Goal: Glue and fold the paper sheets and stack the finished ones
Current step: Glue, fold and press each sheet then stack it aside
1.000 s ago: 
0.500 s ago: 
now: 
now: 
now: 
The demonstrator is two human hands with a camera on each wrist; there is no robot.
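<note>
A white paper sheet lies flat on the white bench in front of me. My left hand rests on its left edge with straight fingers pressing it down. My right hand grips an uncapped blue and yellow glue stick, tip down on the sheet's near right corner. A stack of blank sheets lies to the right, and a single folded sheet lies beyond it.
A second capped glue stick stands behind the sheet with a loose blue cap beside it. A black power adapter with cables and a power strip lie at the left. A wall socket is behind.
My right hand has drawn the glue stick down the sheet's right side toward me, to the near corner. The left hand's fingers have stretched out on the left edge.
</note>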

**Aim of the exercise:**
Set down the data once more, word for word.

**Written response:**
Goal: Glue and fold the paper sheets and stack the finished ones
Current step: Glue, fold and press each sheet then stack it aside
1.000 s ago: 
0.500 s ago: 
now: 
now: 
now: 
The demonstrator is two human hands with a camera on each wrist; there is no robot.
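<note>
A white paper sheet lies flat on the white bench in front of me. My left hand rests on its left edge with straight fingers pressing it down. My right hand grips an uncapped blue and yellow glue stick, tip down on the sheet's near right corner. A stack of blank sheets lies to the right, and a single folded sheet lies beyond it.
A second capped glue stick stands behind the sheet with a loose blue cap beside it. A black power adapter with cables and a power strip lie at the left. A wall socket is behind.
My right hand has drawn the glue stick down the sheet's right side toward me, to the near corner. The left hand's fingers have stretched out on the left edge.
</note>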

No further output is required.